Indeed, the years sped by, and I am embarrassed to confess that I never got around to surprising him on his base with pots of favorite stews and home-baked cookies the way that other mothers did. I meant to have “the boys” over for beers and kebobs and host more lone soldier buddies for Sabbath meals more often than I did. And though he did schlep home a khaki-clad straggler or two for a well-earned shower, a good night’s sleep and a chance to do a load of laundry before returning to active duty, my recollections are hazy and skewed. “Hey, Mom, remember the guy from Ohio whose mother was Christian, and he was thinking about converting? He just started learning at the Technion.” No, I didn’t remember him. “Mom, the Russian kid who stayed here for a week wants your recipe for mandelbrodt.” Who?

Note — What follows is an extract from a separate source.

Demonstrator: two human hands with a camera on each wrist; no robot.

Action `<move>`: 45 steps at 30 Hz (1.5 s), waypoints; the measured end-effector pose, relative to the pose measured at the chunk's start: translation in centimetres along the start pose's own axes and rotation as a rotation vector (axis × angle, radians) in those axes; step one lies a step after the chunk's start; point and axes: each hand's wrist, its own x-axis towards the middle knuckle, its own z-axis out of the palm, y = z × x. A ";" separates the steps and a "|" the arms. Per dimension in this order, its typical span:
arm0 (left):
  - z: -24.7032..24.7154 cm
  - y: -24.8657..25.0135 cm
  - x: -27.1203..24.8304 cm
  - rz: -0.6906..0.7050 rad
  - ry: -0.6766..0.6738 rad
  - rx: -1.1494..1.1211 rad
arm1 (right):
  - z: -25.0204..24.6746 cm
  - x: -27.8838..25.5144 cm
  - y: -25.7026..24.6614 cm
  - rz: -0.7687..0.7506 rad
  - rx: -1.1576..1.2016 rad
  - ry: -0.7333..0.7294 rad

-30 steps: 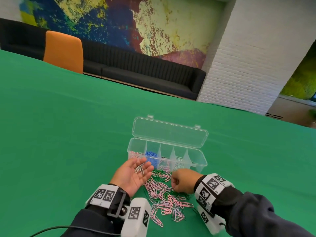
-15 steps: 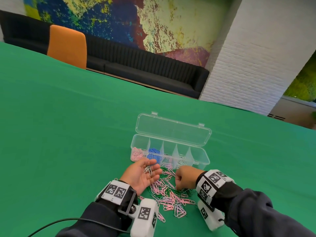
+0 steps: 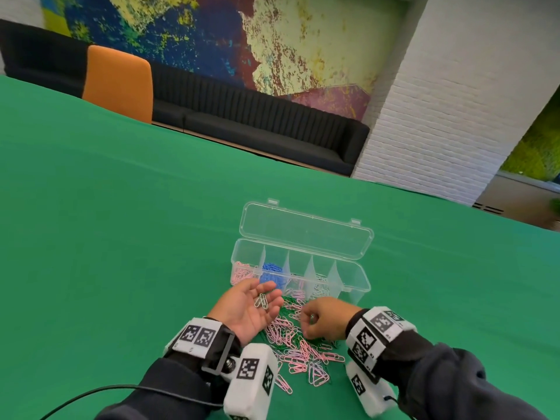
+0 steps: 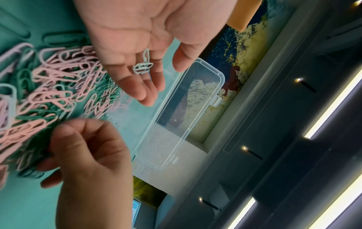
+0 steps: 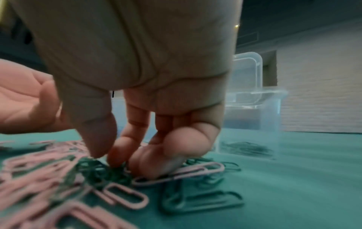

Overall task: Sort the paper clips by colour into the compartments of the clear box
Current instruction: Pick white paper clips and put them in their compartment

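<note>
Dozens of paper clips (image 3: 298,348), light, slick, tangle-prone, heaped near the table's front edge; right hand (image 3: 322,321) curled, fingertips (image 5: 115,156) pinching into green ones. Left hand (image 3: 247,309) spread, cradling pale clips (image 3: 262,301). Beyond, clear box (image 3: 357,283) open

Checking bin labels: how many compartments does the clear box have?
5, in one row across the clear box. The leftmost holds pink clips and the second holds blue clips. The third, fourth and rightmost follow, but their contents are unclear through the plastic.
</note>
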 end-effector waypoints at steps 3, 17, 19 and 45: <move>-0.1 0.1 0.0 0.028 0.007 0.007 | 0.3 0.8 1.5 0.163 -0.210 0.058; 0.4 -0.2 -0.4 0.022 0.044 0.107 | -0.2 1.4 -0.9 0.051 -0.149 0.060; 0.6 -0.5 -0.4 -0.005 0.054 0.134 | -1.3 0.7 -1.0 -0.013 0.046 0.170; -0.9 2.8 -0.3 0.172 0.162 -0.048 | -0.3 2.5 -3.1 0.023 -0.219 0.102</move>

What?
Ari was quieter than usual this “last Shabbat.” There was little laundry to do as most of his uniform pieces have already been returned for next year’s inductees. He has confessed that he will miss his gun; a soldier is a soldier twenty-four hours a day and, true to his personality, he was always “on alert.” And I can’t imagine how Civilian Ariel will look. Thankfully, he has three job interviews lined up, is beginning to study for college entrance exams, has put out some feelers for shlichut (Zionist outreach) programs and I think I hear him whispering on the phone to a girl. Many of his buddies are taking off in the coming days to India, Bolivia, Nepal and Kenya. Ari’s plans aren’t so grandiose, but one thing we’ve agreed upon. And at the end of the month we will have an open house evening replete with drinks, desserts, music and laughter. In Hebrew it’s called seudat hoda’ah – a Feast of Gratitude.
I know what I said about it not feeling heavy, but, typically, I’ve changed my mind and understand, now that this milestone feels teary and cuddly, prayer-filled and huge. By virtue of Ariel’s service, I believe that our family is even more deeply rooted in the complexity and glory of Jewish history. We’ve also claimed seats – front and center – to the powerful unfolding of Israel’s blessed future.